Though Legion does have a hefty cast, it was still able to make its characters form relationships organically and realistically with each other – especially between David Haller (Dan Stevens) and Syd Barrett (Rachel Keller), despite never being able to actually touch each other due to Syd’s abilities. Additionally, the cast has chemistry throughout each episode that the film series seems to lack.
3. The CGI is subtle
The two X-Men films that are the real culprits in this category are X-Men Origins: Wolverine and X-Men Apocalypse. Wolverine’s claws and the fight scenes in X-Men Origins were so obviously fake that it’s almost laughable that they were allowed in the final cut; however, it should be said that Logan also redeemed this factor of the first in the Wolverine series. Apocalypse had, well, apocalyptic scenes and random flying objects floating everywhere, making it overstimulating and overblown.
Legion also has a scene sort of like the aforementioned flying objects, but it was made with real objects and put together in post-production. There definitely is CGI, but, when it’s used, it isn’t obvious in every scene. It’s put together cohesively and looks correct and finished in the final product.
4. Mystery drives the plot
Most of the idea of Legion comes from the fact that the audience does not know what exactly is wrong with David. But, in the film series, each new element in its plot is quite predictable and, if there actually is a surprise, the reveal is never satisfying. It causes the films, overall, to be underwhelming in the end. Once again, X-Men Origins really struggled with this point. Though there was some mystery, the big twists were either predictable or quickly resolved, making them seem meaningless.
5. Each of the characters has their own personality
While this could be due to the fact that television shows do have the ability to spend more time on characters due to having multiple episodes rather than two hours, this problem keeps coming up whenever the film series decides to add new mutants.
While it is fun to see new and recognizable mutants in action, having their characters not be as fully developed takes away from that initial excitement and, ultimately the film as a whole. Because Wolverine has been a part of the series for so long, audiences know what he is like and who he is; however, that was done over a long period of time. For the X-Men series, these problems constantly come up in the third acts, or The Last Stand and Apocalypse. In both films, they added a slew of characters and never spent the time needed for audiences to have a connection with them. In Legion, while they do have an ensemble, they spent quality time with each one and allowed the audience to care for each character, even the villians. This feat was incredibly accomplished by the show that X-Men has yet to conquer.
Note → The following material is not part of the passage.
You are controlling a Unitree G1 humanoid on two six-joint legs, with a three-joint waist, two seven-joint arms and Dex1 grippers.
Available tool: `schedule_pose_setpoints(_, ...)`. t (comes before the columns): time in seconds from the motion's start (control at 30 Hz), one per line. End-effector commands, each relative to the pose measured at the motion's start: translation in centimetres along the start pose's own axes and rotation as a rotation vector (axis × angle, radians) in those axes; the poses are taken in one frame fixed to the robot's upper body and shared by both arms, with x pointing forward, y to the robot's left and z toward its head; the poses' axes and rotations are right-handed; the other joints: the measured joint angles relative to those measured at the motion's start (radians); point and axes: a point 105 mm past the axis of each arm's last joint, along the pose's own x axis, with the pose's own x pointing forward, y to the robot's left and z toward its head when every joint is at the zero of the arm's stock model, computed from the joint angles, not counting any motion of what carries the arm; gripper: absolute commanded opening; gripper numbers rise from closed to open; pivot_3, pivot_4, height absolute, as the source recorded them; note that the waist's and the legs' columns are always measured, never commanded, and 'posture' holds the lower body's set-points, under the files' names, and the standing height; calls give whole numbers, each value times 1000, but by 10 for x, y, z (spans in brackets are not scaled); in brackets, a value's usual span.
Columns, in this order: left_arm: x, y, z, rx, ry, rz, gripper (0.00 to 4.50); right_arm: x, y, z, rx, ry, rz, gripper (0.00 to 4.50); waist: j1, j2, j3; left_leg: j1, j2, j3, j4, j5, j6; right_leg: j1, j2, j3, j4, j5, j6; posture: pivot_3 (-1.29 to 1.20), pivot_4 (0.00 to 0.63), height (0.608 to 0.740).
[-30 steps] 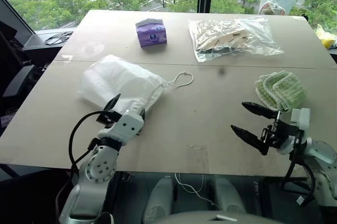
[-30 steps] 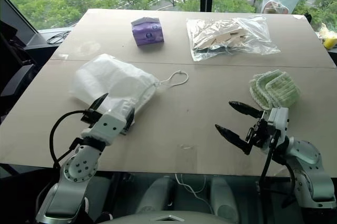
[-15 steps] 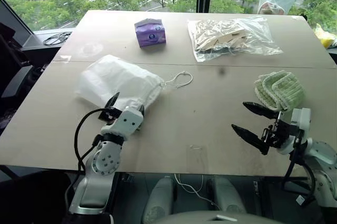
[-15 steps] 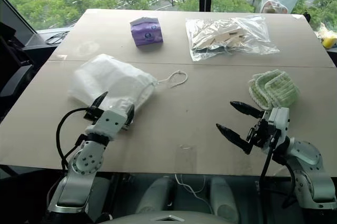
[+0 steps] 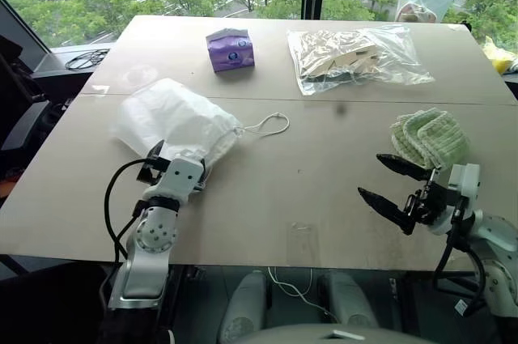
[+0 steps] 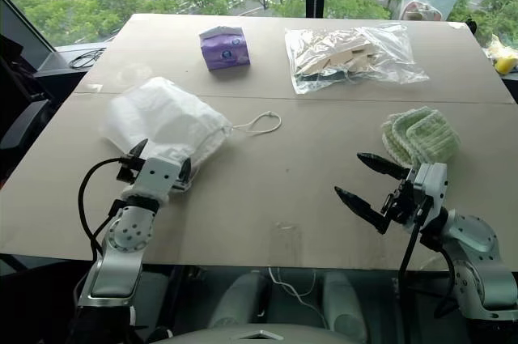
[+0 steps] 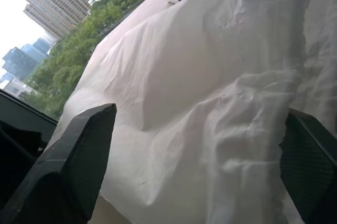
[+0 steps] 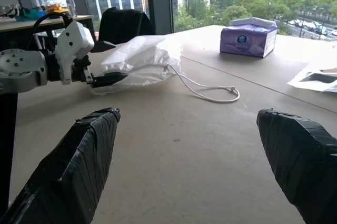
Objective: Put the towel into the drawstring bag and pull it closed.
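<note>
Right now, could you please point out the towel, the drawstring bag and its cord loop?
towel (image 5: 431, 138), left eye view, middle of the green bundle.
drawstring bag (image 5: 174, 121), left eye view, middle of the white body.
cord loop (image 5: 275, 124), left eye view, far end of the loop.

no readable text anywhere, purple tissue box (image 5: 231, 49) upper left of centre, its round emblem illegible
</note>
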Motion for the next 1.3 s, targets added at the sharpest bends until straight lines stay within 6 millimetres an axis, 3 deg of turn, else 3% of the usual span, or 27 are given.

Though it shouldn’t be this hard to make an X-Men film series, there have been many flops that have yet to be redeemed. Though they did try, even the newest prequel X-Men film series had its acclaim come to an end with Apocalypse. The studio’s attempt to make a series, however, has really succeeded. It’s difficult to think that why it would be hard to make a film of a subject that seems relatively easy to cover, but, again and again, there seems to be a disconnect when making a movie. Hopefully, filmmakers can learn from Legion’s current success, but only time will tell whether a mere television show will be able to crack the mighty film industry.